▶ _Exercise directions_
Needed from the data below: every line from the one with "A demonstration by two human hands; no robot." up to and including the one with "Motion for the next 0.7", repeated exactly and with nothing else.

********************

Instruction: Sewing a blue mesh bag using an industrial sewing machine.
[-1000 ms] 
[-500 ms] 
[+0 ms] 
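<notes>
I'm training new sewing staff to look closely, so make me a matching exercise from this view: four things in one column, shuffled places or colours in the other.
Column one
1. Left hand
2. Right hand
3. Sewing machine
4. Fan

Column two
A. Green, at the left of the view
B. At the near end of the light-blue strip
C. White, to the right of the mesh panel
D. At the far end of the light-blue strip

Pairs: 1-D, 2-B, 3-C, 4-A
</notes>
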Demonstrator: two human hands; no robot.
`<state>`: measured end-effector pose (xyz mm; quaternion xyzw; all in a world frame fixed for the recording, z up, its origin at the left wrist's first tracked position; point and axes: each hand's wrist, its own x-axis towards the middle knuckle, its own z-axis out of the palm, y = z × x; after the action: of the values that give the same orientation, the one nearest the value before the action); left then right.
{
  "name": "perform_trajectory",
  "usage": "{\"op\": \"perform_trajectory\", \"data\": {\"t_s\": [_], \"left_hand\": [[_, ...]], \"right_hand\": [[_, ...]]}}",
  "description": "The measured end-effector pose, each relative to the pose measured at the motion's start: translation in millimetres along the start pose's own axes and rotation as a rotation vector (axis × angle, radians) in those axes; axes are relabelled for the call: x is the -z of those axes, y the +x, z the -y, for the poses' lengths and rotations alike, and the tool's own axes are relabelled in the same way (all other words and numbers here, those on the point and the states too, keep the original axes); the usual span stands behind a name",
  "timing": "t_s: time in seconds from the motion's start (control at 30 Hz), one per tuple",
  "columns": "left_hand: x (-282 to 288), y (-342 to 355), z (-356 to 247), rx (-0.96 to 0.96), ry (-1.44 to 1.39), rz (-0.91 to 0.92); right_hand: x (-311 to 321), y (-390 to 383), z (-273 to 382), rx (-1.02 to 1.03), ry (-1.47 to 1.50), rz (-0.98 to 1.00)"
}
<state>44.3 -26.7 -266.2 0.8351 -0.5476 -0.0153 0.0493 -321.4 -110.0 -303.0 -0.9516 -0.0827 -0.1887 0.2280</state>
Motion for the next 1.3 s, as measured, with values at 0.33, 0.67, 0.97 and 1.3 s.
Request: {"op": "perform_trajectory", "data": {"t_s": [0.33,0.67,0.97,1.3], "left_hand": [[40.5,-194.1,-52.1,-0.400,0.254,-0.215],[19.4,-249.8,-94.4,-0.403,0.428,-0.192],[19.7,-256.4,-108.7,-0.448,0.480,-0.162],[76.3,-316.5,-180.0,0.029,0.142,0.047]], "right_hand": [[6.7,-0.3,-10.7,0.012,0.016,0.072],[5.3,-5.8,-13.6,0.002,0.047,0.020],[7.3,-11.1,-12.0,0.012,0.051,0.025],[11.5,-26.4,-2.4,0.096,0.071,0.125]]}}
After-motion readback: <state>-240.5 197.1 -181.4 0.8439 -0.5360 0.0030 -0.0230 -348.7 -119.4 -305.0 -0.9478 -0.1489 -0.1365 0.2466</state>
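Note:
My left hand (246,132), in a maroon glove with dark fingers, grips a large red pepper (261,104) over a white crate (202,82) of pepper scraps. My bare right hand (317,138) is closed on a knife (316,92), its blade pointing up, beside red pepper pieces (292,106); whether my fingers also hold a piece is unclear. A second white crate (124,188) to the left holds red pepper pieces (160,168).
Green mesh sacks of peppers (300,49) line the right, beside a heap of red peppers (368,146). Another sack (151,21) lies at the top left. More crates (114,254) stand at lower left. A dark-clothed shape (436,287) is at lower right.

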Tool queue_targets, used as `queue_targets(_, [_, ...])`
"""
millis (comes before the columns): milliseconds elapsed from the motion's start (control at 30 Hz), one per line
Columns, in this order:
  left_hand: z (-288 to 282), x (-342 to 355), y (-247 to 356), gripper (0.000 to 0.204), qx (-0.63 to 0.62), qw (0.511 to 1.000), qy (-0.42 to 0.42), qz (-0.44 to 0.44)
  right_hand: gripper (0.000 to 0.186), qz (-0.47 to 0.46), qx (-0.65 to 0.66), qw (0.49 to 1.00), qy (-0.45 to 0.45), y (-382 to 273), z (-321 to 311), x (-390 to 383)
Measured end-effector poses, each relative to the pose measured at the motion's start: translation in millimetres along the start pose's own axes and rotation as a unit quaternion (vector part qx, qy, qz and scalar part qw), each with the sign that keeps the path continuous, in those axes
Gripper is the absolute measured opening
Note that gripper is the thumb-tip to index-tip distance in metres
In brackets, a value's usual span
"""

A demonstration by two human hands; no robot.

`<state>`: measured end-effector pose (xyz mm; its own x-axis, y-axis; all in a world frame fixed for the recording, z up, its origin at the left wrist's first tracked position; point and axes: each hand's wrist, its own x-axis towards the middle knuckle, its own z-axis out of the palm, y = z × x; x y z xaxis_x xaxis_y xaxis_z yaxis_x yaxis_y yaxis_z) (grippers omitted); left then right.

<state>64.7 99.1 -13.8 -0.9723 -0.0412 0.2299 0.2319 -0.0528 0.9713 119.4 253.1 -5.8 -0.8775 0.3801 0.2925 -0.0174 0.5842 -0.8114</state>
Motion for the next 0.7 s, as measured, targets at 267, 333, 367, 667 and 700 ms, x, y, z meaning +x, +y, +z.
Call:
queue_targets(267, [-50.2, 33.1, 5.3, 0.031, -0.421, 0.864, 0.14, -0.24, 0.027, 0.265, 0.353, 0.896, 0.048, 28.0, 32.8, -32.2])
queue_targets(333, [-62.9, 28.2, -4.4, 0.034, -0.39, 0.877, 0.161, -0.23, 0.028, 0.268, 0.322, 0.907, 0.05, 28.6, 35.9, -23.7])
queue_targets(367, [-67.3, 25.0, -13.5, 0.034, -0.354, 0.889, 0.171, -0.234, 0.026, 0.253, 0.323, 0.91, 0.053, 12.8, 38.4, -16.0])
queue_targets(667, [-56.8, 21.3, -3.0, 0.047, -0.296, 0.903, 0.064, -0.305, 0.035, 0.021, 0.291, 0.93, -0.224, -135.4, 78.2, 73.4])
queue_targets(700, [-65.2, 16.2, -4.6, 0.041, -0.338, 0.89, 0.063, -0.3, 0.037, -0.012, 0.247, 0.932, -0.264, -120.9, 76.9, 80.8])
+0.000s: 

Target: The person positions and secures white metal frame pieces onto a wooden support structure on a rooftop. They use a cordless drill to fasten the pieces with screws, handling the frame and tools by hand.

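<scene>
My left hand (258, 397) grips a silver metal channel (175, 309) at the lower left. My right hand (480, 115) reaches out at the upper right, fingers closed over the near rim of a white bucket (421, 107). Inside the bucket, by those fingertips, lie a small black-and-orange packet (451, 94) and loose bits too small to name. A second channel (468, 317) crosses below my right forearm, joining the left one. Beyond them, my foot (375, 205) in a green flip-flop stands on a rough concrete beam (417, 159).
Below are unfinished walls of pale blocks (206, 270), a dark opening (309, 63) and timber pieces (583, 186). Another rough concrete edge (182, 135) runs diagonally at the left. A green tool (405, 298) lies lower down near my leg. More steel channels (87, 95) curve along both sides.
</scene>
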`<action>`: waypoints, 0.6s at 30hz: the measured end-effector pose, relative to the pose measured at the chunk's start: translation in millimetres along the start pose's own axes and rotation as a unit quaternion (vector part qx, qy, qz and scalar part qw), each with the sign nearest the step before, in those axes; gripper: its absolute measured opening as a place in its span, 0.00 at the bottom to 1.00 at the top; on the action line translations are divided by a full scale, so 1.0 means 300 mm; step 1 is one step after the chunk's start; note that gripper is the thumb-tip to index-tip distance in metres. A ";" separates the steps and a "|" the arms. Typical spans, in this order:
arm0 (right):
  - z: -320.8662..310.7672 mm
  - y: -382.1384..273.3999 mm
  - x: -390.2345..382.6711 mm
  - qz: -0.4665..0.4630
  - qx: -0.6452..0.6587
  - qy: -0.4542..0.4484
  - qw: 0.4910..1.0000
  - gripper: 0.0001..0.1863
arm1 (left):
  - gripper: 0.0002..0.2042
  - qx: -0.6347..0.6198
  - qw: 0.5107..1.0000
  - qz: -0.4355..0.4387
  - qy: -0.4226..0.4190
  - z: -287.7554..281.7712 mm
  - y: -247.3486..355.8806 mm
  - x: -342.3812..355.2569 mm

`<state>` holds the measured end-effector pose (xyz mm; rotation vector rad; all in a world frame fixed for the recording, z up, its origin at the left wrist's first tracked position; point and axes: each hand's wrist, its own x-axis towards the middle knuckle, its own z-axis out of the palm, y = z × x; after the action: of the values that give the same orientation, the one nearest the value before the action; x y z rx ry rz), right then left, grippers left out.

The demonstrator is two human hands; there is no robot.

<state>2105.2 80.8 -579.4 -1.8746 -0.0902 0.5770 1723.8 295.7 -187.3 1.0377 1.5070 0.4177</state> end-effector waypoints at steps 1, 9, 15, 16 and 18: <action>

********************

▶ _Solution for this task_
A demonstration by two human hands; no robot.

`<state>`: measured end-effector pose (xyz mm; its own x-axis, y-axis; all in a world frame fixed for the recording, z up, its origin at the left wrist's first tracked position; point and axes: each hand's wrist, its own x-axis towards the middle knuckle, its own z-axis out of the palm, y = z × x; x y z xaxis_x xaxis_y xaxis_z yaxis_x yaxis_y yaxis_z) (grippers omitted); left then right.

<state>64.7 99.1 -13.8 -0.9723 -0.0412 0.2299 0.2319 -0.0528 0.9713 119.4 253.1 -5.8 -0.8775 0.3801 0.2925 -0.0174 0.5842 -0.8114</state>
Motion for the next 0.7 s, as measured, targets at 267, 333, 367, 667 and 700 ms, x, y, z meaning +x, +y, +z.

No further output remains for this exercise.